==== DATA TO EXAMINE ====
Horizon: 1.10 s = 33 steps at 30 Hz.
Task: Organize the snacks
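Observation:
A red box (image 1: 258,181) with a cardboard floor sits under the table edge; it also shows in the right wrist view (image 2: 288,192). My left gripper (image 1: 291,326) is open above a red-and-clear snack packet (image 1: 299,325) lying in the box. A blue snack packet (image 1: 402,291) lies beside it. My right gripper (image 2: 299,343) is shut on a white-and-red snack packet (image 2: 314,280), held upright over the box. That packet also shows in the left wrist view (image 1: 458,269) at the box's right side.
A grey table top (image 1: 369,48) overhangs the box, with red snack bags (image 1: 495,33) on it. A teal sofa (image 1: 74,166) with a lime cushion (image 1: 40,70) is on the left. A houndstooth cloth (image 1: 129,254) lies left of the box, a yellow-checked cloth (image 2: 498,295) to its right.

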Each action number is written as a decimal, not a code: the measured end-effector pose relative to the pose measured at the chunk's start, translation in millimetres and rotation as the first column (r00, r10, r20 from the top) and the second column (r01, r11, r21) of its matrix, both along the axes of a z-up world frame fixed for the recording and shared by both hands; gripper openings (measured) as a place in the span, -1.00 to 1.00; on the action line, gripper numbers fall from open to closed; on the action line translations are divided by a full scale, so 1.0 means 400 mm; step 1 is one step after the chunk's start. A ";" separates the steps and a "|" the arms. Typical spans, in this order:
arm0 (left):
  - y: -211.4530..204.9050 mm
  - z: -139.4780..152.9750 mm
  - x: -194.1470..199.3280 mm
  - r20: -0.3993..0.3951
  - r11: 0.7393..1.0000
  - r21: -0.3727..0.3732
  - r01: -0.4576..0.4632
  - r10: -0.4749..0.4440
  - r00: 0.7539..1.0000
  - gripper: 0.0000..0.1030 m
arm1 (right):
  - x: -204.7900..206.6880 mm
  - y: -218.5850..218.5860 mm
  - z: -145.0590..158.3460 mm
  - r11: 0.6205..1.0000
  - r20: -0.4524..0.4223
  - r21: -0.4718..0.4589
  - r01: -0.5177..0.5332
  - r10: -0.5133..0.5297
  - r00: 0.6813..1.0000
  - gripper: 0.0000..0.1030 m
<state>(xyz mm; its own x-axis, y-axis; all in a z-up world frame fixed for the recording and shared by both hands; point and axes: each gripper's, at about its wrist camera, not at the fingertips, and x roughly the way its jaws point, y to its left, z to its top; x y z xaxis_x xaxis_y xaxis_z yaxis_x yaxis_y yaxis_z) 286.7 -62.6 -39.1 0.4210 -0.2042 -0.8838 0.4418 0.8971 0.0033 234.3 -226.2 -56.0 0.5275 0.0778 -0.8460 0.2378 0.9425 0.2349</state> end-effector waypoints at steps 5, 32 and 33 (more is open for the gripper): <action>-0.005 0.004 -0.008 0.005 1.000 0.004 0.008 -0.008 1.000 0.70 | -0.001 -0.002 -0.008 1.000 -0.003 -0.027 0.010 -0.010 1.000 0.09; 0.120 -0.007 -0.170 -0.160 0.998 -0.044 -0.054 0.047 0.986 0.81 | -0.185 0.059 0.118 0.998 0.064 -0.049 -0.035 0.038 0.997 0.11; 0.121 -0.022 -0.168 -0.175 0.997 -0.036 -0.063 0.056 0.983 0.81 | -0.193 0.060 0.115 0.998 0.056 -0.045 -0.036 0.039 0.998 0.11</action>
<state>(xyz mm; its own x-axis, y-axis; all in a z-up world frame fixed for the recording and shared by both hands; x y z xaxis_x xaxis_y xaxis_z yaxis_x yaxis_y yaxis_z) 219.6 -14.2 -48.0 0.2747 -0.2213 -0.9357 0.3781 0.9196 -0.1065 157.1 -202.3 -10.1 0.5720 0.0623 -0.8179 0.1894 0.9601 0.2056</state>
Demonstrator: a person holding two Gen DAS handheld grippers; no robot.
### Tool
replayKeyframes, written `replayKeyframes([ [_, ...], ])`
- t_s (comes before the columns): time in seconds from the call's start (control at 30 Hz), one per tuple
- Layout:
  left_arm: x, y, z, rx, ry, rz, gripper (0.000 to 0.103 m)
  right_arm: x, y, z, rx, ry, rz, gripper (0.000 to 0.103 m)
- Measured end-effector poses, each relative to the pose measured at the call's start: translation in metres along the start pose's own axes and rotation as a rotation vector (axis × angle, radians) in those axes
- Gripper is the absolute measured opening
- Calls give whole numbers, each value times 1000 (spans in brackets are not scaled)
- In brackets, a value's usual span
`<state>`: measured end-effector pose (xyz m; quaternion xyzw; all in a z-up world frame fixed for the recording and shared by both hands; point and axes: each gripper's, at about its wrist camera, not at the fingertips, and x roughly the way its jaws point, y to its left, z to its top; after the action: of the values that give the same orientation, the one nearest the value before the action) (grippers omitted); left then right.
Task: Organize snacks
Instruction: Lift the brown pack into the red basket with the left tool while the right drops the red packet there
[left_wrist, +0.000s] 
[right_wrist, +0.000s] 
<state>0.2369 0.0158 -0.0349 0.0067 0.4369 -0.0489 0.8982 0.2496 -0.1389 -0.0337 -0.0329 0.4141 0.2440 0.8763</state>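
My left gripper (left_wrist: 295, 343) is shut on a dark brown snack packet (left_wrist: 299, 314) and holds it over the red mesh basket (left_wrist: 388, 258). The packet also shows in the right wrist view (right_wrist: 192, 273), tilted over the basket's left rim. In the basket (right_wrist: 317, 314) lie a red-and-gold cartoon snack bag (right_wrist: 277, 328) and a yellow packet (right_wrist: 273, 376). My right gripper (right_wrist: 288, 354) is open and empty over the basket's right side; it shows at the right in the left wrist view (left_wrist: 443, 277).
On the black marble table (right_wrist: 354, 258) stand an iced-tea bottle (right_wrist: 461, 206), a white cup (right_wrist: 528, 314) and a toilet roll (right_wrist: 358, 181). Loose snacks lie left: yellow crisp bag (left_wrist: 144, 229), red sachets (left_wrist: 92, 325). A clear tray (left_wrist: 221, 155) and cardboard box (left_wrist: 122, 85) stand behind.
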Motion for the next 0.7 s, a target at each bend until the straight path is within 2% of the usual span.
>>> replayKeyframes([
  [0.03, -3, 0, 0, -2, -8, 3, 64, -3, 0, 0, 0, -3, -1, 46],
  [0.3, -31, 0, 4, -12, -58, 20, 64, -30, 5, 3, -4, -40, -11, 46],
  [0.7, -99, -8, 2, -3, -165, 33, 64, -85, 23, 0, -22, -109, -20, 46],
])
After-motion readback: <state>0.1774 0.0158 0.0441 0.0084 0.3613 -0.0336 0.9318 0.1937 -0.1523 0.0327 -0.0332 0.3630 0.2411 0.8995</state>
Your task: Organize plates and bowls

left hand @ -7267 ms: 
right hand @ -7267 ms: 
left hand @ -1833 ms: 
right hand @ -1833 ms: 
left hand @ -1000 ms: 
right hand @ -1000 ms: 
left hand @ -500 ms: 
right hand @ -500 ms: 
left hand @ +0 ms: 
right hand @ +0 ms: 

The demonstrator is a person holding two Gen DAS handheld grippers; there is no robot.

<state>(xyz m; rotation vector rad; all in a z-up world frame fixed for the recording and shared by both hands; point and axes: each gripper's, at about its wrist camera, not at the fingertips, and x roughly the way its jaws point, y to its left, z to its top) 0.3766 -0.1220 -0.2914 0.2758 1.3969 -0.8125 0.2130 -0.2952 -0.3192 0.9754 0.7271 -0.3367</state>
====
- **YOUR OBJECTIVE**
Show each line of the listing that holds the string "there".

- **EXERCISE RESPONSE**
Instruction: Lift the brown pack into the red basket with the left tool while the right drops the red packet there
The demonstrator is a person holding two Gen DAS handheld grippers; there is no robot.

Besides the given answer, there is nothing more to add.